**Input data**:
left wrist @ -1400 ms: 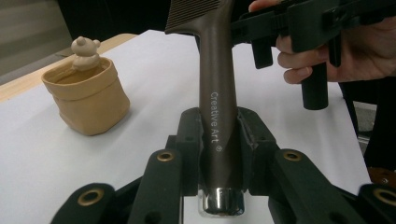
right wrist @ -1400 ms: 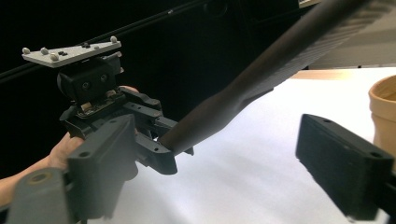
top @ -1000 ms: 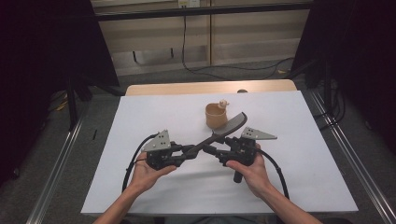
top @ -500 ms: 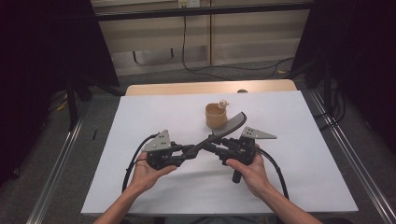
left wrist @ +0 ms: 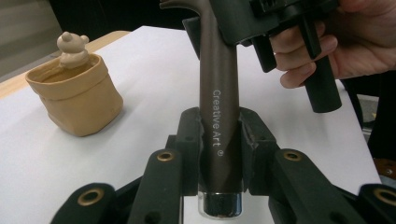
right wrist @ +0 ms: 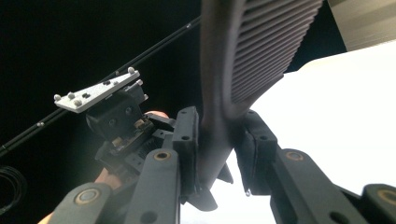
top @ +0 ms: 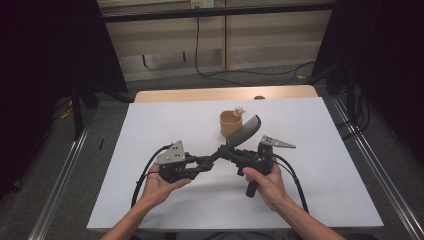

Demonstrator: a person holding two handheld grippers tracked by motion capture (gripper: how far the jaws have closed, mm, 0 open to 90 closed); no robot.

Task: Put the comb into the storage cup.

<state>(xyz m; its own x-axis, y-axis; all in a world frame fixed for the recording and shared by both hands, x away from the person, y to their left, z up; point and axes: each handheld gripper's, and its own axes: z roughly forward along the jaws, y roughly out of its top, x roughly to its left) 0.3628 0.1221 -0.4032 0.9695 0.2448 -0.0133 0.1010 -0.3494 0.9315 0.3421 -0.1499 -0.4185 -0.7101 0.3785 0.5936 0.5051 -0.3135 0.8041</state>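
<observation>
A dark brown comb point(top: 243, 132) with a long handle point(left wrist: 219, 88) printed "Creative Art" is held above the white table point(top: 150, 125), slanting up toward the far right. My left gripper point(top: 212, 160) is shut on the handle's butt end point(left wrist: 219, 133). My right gripper point(top: 228, 150) is shut on the comb's neck point(right wrist: 215, 140), just below the ribbed teeth point(right wrist: 266, 51). The two grippers cross close together. A tan pot point(top: 230, 123) with a small bear figure point(left wrist: 72, 45) on its rim stands just behind the comb's head.
The white sheet covers most of the table, and a wooden strip point(top: 200, 94) shows at the far edge. Metal rails point(top: 370, 165) run along both sides. Cables point(top: 145, 175) trail from the grippers toward the person's forearms.
</observation>
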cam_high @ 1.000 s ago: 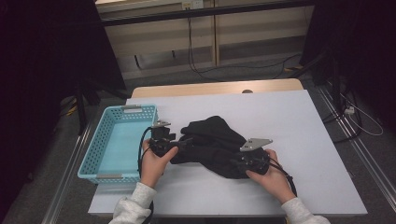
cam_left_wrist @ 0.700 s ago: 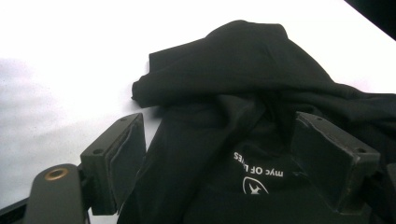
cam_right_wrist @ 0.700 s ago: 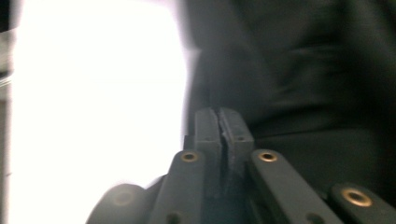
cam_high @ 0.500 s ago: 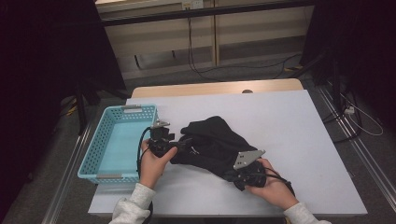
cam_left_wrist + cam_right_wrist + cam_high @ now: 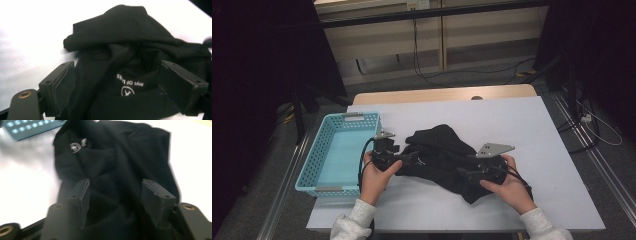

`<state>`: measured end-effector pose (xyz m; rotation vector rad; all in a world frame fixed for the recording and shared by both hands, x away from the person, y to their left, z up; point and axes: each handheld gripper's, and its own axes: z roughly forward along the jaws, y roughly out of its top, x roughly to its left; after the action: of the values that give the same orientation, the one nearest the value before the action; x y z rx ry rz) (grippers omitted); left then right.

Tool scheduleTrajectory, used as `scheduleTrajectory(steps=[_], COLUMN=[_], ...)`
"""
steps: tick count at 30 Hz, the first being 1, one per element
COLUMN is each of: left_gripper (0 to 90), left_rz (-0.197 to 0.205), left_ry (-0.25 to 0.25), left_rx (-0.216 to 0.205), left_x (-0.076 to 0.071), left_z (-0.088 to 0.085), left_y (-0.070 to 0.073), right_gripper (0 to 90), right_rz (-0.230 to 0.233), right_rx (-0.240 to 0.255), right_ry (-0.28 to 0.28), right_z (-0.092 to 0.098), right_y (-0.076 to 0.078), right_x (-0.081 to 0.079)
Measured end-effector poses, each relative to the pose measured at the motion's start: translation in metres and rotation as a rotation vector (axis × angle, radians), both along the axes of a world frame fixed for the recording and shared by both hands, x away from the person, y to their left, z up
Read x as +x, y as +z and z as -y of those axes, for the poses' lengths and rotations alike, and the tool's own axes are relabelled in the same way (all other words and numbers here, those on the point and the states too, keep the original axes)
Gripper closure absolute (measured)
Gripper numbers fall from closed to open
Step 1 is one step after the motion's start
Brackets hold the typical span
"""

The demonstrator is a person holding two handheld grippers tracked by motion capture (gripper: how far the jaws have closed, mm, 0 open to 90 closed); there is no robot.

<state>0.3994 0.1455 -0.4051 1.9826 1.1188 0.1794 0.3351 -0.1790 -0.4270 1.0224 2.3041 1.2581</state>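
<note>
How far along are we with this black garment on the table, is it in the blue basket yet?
Not yet. Nothing looks finished: the black garment lies crumpled on the white table, and the blue basket beside it holds nothing. In hand: the left gripper and the right gripper both straddle its folds with jaws apart; the right's jaws have just been opening. Left: gripping it and handling it, perhaps into the basket.

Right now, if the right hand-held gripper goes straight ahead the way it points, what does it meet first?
The black garment: the right hand-held gripper, jaws apart and just opening, already has cloth lying between them. Beyond it sits the blue basket, though depth is unclear.
</note>
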Motion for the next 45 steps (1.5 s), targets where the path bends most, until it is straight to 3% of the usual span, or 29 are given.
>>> scheduleTrajectory(steps=[4, 9, 15, 18, 21, 24, 27, 29, 32, 35, 40, 45], left_gripper=[14.5, 14.4, 14.3, 14.4, 14.3, 14.3, 14.4, 14.3, 14.3, 14.4, 14.4, 14.4], left_rz=[-0.001, 0.004, 0.016, 0.014, 0.013, 0.019, 0.012, 0.010, 0.007, 0.006, 0.002, 0.009], left_ry=[0.007, 0.020, 0.028, 0.036, 0.034, 0.025, 0.017, 0.017, 0.018, 0.020, 0.019, 0.014], left_rx=[0.005, -0.003, 0.012, 0.016, 0.019, 0.016, 0.017, 0.018, 0.019, 0.022, 0.023, 0.015], left_x=[-0.004, -0.009, -0.014, -0.016, -0.019, -0.021, -0.021, -0.021, -0.022, -0.023, -0.023, -0.021], left_z=[-0.004, -0.009, -0.012, -0.014, -0.014, -0.014, -0.012, -0.010, -0.010, -0.011, -0.013, -0.013], left_y=[0.000, 0.002, 0.004, 0.003, 0.004, 0.006, 0.004, 0.002, 0.001, 0.001, 0.000, 0.002], right_gripper=[32.2, 25.7, 20.7, 20.8, 20.7, 22.3, 34.1, 40.3, 57.4, 83.4, 87.1, 87.3], right_rz=[0.013, -0.008, -0.054, -0.057, -0.070, -0.088, -0.105, -0.123, -0.138, -0.140, -0.118, -0.104], right_rx=[-0.003, 0.016, -0.072, -0.075, -0.047, -0.089, -0.074, -0.098, -0.121, -0.109, -0.151, -0.181], right_ry=[-0.032, -0.079, -0.115, -0.121, -0.131, -0.144, -0.116, -0.102, -0.068, -0.037, -0.081, -0.142], right_z=[0.001, 0.002, -0.003, -0.006, -0.010, -0.014, -0.016, -0.020, -0.025, -0.028, -0.021, 0.016], right_y=[0.002, 0.003, -0.012, -0.013, -0.012, -0.015, -0.020, -0.023, -0.027, -0.027, -0.021, -0.014], right_x=[0.013, 0.032, 0.048, 0.056, 0.065, 0.073, 0.075, 0.076, 0.075, 0.074, 0.069, 0.058])
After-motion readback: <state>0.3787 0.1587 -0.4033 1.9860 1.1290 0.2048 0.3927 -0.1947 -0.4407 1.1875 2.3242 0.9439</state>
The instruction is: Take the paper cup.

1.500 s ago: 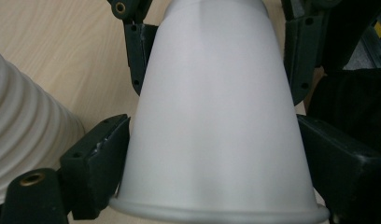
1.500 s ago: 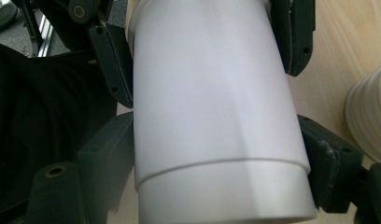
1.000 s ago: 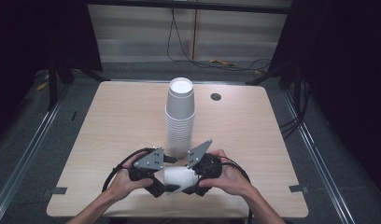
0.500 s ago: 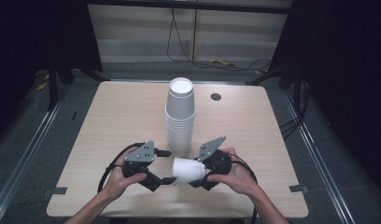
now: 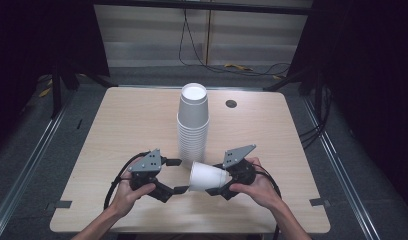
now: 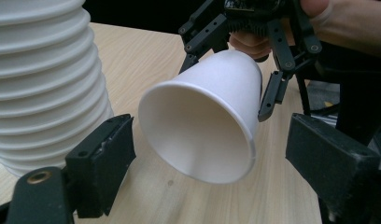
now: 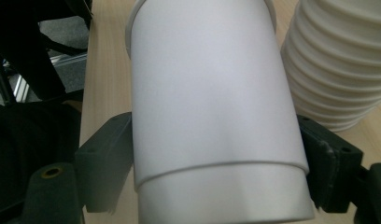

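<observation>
Left black two-jaw handheld gripper (image 5: 174,176): blocky matte jaws, brass-coloured screw insert at one jaw base, grey three-cornered plate with small holes on top, black cable looping behind. Right black two-jaw handheld gripper (image 5: 212,181): same build, linkage arms with round pivot screws. Forearms bare, no sleeves visible.

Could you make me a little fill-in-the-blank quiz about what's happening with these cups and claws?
1. The single white cup is clamped by the ____ gripper.
2. That cup lies on its side, its open mouth facing the ____ gripper.
3. The stack of cups stands on the ____.
4. The left gripper's jaws are ____.

Missing words: right; left; table; open
</observation>
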Available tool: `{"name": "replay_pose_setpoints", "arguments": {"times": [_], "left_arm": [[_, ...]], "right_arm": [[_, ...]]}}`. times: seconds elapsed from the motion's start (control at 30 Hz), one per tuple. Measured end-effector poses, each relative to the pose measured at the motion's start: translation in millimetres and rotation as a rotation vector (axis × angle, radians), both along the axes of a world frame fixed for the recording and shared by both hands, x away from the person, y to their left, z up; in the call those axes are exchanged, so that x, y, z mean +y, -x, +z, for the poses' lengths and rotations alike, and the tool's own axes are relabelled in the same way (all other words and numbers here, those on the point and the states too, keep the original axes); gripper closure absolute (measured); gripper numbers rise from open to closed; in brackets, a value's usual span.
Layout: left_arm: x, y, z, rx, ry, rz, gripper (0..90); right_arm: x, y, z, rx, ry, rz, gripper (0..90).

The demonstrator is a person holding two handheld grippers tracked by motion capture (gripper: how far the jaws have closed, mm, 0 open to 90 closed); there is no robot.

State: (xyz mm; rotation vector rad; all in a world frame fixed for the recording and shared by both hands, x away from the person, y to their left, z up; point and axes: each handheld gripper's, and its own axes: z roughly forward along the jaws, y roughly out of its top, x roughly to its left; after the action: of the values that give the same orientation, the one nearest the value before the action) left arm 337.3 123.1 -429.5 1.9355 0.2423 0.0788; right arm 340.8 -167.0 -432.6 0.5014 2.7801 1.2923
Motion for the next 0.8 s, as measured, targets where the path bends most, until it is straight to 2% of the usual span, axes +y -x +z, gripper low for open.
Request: {"name": "replay_pose_setpoints", "arguments": {"times": [0.17, 0.4, 0.57, 0.63, 0.8], "left_arm": [[3.2, -0.1, 1.7, 0.009, 0.011, -0.002, 15.3], [4.4, 2.9, 2.3, -0.018, 0.008, 0.01, 15.4], [7.2, 2.0, 2.4, -0.005, 0.028, 0.015, 15.4], [8.1, 0.9, 1.6, 0.005, 0.041, 0.018, 15.4], [7.8, -0.1, 0.0, 0.024, 0.059, 0.015, 15.3]], "right_arm": [[-4.4, 0.2, -0.2, -0.009, -0.03, -0.012, 20.2], [-8.5, -0.2, -3.5, -0.014, -0.095, -0.022, 20.2], [-11.6, -1.3, -5.1, -0.009, -0.17, -0.035, 20.2], [-11.9, -0.6, -6.8, -0.026, -0.203, -0.038, 20.2], [-10.6, -0.2, -11.3, -0.03, -0.24, -0.024, 20.3]]}}
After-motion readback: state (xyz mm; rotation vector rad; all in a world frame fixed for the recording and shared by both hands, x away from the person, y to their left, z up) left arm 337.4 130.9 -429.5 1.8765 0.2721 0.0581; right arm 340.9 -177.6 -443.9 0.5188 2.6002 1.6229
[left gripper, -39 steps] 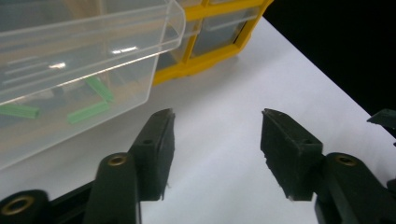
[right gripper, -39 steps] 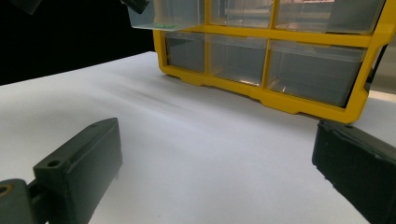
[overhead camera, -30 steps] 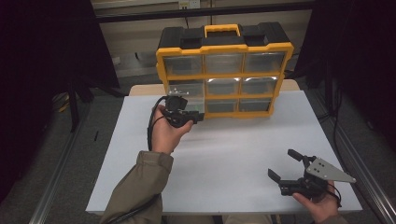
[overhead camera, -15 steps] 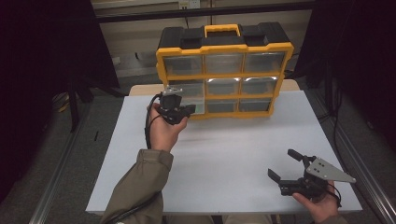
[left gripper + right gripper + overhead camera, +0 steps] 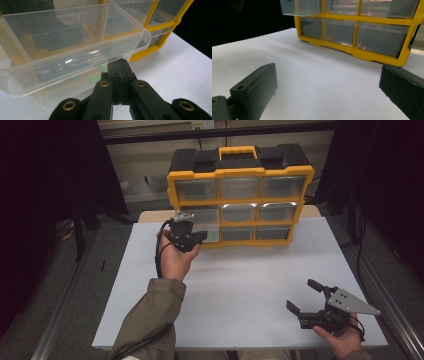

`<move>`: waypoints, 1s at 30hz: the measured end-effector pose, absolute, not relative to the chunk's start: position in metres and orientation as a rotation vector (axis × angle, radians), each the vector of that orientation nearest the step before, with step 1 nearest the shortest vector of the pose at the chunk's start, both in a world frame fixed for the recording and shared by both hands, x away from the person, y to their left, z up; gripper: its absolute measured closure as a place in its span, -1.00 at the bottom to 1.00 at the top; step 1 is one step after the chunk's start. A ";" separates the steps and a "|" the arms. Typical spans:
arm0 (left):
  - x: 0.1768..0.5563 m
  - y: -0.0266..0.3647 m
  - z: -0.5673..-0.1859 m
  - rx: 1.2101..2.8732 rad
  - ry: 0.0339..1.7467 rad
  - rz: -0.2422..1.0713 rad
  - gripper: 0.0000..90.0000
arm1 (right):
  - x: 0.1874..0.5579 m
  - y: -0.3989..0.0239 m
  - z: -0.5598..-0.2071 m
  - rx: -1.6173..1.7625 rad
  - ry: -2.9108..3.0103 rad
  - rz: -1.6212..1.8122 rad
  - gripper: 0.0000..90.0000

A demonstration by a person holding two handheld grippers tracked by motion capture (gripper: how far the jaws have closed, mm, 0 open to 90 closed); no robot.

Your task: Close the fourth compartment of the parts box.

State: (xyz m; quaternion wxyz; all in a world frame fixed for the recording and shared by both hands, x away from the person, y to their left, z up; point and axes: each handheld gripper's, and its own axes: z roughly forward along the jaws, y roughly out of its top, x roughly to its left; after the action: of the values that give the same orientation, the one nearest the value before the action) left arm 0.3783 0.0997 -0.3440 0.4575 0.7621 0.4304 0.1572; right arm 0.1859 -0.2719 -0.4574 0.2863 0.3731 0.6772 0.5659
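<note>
A yellow and black organizer (image 5: 240, 175) with clear drawers stands at the back of the white table (image 5: 250, 285). Its middle-left drawer (image 5: 206, 221) is pulled out. In the left gripper view this clear drawer (image 5: 75, 37) sits just above my left gripper (image 5: 121, 62), whose jaws are shut together, tips under the front lip. Nothing shows between them. Small green pieces (image 5: 96, 77) lie in the drawer. In the high view my left gripper (image 5: 197, 236) is at the organizer's left front. My right gripper (image 5: 303, 295) is open above the table's front right, holding nothing.
The right gripper view looks along the table between the open right gripper (image 5: 328, 75) jaws toward the organizer's bottom row (image 5: 352, 32) and the protruding drawer (image 5: 300, 7). A black cable (image 5: 160, 257) hangs from the left gripper. Dark floor surrounds the table.
My left gripper has shifted slightly up and left at the organizer's drawer. The right gripper has stayed where it was.
</note>
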 end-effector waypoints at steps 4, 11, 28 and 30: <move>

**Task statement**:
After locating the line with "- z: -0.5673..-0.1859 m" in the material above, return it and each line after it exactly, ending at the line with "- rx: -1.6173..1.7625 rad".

**Exercise answer**:
  - z: -0.5673..-0.1859 m
  - rx: 1.2101..2.8732 rad
  - ry: 0.0339..1.7467 rad
  - rz: -0.2422..1.0713 rad
  - gripper: 0.0000..90.0000
arm1 (right):
  - x: 0.1874..0.5579 m
  - y: -0.3989..0.0239 m
  - z: -0.5598..-0.2071 m
  - rx: -1.6173..1.7625 rad

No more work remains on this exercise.